- [EXERCISE DIRECTIONS] For the material below, count the lines containing "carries" and reply with the number alone.

- [DATA]
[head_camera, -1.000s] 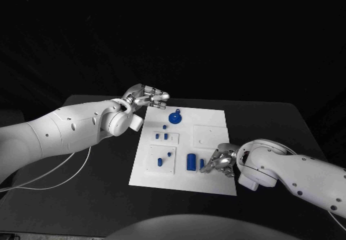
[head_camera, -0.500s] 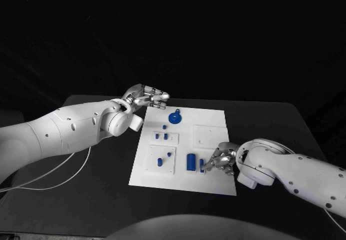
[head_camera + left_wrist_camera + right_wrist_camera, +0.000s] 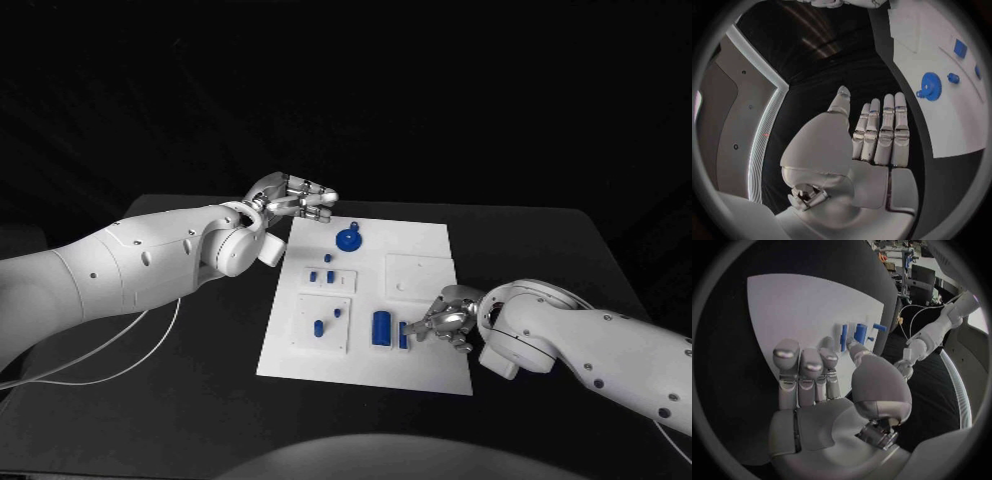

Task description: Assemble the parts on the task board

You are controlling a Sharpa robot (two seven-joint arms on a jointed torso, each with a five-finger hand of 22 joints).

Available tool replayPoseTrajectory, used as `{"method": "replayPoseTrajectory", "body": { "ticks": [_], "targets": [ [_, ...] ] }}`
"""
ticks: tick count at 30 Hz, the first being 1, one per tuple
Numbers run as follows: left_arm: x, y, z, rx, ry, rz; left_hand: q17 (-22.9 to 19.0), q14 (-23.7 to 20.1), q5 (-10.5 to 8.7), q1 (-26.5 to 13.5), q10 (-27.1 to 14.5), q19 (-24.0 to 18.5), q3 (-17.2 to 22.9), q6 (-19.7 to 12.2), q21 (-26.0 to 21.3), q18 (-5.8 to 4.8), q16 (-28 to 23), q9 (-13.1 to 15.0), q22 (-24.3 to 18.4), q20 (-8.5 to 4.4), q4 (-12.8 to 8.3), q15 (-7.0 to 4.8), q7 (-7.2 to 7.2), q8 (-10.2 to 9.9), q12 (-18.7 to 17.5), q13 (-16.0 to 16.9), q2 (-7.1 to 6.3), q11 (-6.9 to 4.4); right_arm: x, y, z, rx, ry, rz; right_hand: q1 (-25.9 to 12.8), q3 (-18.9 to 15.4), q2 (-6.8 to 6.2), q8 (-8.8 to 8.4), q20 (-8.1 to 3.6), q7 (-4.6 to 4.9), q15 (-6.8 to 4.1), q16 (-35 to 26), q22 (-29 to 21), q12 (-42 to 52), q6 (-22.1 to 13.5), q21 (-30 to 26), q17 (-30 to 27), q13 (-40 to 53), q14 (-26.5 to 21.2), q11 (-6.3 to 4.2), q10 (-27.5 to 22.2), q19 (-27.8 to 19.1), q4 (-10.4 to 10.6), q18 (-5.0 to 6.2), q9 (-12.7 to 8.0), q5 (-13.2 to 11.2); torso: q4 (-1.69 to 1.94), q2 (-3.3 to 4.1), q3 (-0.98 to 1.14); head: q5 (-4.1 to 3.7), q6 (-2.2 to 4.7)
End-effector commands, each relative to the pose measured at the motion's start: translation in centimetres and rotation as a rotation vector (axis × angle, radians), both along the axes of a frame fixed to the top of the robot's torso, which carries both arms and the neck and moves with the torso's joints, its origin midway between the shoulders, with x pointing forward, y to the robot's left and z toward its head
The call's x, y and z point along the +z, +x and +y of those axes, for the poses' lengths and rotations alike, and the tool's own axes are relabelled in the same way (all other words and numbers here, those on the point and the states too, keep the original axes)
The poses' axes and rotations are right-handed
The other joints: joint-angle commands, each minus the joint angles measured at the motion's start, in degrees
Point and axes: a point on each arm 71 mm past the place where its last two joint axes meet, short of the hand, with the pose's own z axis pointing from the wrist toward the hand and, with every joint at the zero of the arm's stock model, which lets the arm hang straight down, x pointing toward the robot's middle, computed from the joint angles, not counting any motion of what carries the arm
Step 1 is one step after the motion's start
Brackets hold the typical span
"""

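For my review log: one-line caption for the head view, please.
Right hand reaches beside a blue part on the white task board; left hand hovers open at its far corner.

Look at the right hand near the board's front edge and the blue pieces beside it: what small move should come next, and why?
Probably the right hand should ease its fingertips toward the small blue piece beside the larger blue cylinder and pinch it. The hand holds nothing and sits right next to those parts on the task board, while the left hand hangs open beyond the far corner.
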Motion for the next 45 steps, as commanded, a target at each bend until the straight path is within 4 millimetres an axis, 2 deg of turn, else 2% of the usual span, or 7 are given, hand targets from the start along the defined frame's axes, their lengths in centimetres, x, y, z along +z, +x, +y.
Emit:
{"method": "replayPoseTrajectory", "body": {
  "ticks": [1, 18, 31, 32, 37, 38, 45],
  "targets": [
    [0.1, 0.0, -0.1, -0.001, -0.02, 0.0, -0.01, -0.11, -0.3, -0.04, -0.33, 0.28, -0.39, -0.38, -0.04, -0.75, 0.07, 0.01, -0.06, 0.11, 0.03, 0.29, 0.1, -0.13, 0.07, 0.09, 0.46, 0.22, 0.8, 0.6, 0.0, 0.008, 0.14, -0.012, 1.21, -4.16, 0.24, -0.06, 0.32, 0.86, 0.41, -0.44, 3.79, -0.52, -2.34, -0.73, -0.25, -0.16, -0.28, 0.59, -0.49, 3.3, 1.64, 0.31, -2.66, 0.78, -0.08, -0.08, -0.07, -0.37, 0.8],
    [0.6, 2.0, 2.1, 0.162, -0.082, 0.015, -0.49, -9.12, -0.22, 0.47, -4.19, -3.94, 0.25, -2.15, -2.1, -0.09, -0.04, -0.09, -1.31, 2.86, -0.83, 0.71, -1.08, -0.18, -0.06, 0.07, 0.94, -0.39, 6.7, 12.2, -7.7, -0.322, 0.669, -0.422, 10.39, -18.72, 11.96, 0.03, 3.96, 4.63, 3.92, -20.02, -11.65, -24.56, -9.13, -35.04, -15.76, -22.55, -11.1, 3.69, -8.44, -4.84, -9.3, 1.79, -22.11, 9.39, -0.31, -3.11, -0.62, -3.12, 8.77],
    [1.5, 4.4, 3.2, 0.282, -0.127, -0.01, -0.87, -17.9, -0.19, -0.15, -13.53, -11.1, 3.45, -10.16, -2.04, 8.74, -0.31, -0.53, -1.83, 11.35, 0.0, 0.61, -1.94, -0.44, -0.22, -0.21, -1.2, -0.82, 7.1, 15.3, -10.1, -0.529, 0.933, -0.504, 10.37, -14.02, 12.97, -0.51, 24.29, 5.8, 14.11, -53.04, -71.09, -46.45, -19.16, -40.58, -63.62, -67.87, -33.48, 10.92, -23.19, -36.3, -13.34, 10.92, -34.26, 7.68, -0.15, -4.44, -0.19, -3.25, 12.74],
    [1.3, 4.1, 3.1, 0.242, -0.082, -0.003, -4.16, -68.98, -3.04, -23.53, -66.84, -63.69, 4.94, -60.38, -5.97, -4.43, -3.54, -3.82, -5.81, -4.91, -3.06, -5.75, -7.67, -3.82, -3.41, -3.38, 1.01, -6.54, 6.5, 15.1, -10.1, -0.496, 0.803, -0.458, -10.24, -12.12, 7.77, -3.77, 7.66, -0.89, 6.4, -56.43, -74.91, -49.82, -68.86, -45.05, -66.91, -71.18, -84.11, 3.35, -79.53, -83.93, -3.05, -3.48, -37.52, -7.16, -0.22, -4.16, -0.4, -3.35, 12.15],
    [1.1, 3.6, 2.6, 0.25, -0.09, -0.007, -4.16, -68.98, -3.04, -32.71, -66.84, -63.69, 4.94, -60.38, -5.97, -4.43, -3.54, -3.82, -5.81, -4.91, -3.06, -5.75, -7.67, -3.82, -3.41, -3.38, 1.01, -6.54, 6.8, 14.8, -9.5, -0.5, 0.819, -0.477, -18.66, -12.12, 7.77, -3.77, 7.66, -0.89, 6.4, -56.43, -74.91, -49.82, -68.86, -45.05, -66.91, -71.18, -84.11, 3.35, -79.53, -83.93, -3.05, -3.48, -37.52, -7.16, 0.8, -4.56, 0.2, -4.02, 12.36],
    [1.0, 3.4, 2.4, 0.252, -0.092, -0.008, -4.16, -68.98, -3.04, -34.4, -66.84, -63.69, 4.94, -60.38, -5.97, -4.43, -3.54, -3.82, -5.81, -4.91, -3.06, -5.75, -7.67, -3.82, -3.41, -3.38, 1.01, -6.54, 6.9, 14.7, -9.3, -0.501, 0.825, -0.483, -59.05, -12.12, 7.77, -3.77, 7.66, -0.89, 6.4, -56.43, -74.91, -49.82, -68.86, -45.05, -66.91, -71.18, -84.11, 3.35, -79.53, -83.93, -3.05, -3.48, -37.52, -7.16, 1.16, -4.7, 0.4, -4.25, 12.43],
    [0.2, 1.0, 0.4, 0.285, -0.122, -0.021, -4.16, -68.98, -3.04, -77.91, -66.84, -63.69, 4.94, -60.38, -5.97, -4.43, -3.54, -3.82, -5.81, -4.91, -3.06, -5.75, -7.67, -3.82, -3.41, -3.38, 1.01, -6.54, 7.7, 13.1, -7.1, -0.525, 0.882, -0.543, -59.05, -12.12, 7.77, -3.77, 7.66, -0.89, 6.4, -56.43, -74.91, -49.82, -68.86, -45.05, -66.91, -71.18, -84.11, 3.35, -79.53, -83.93, -3.05, -3.48, -37.52, -7.16, 2.2, -5.11, 1.01, -4.93, 12.64]
  ]
}}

- [RESULT] 2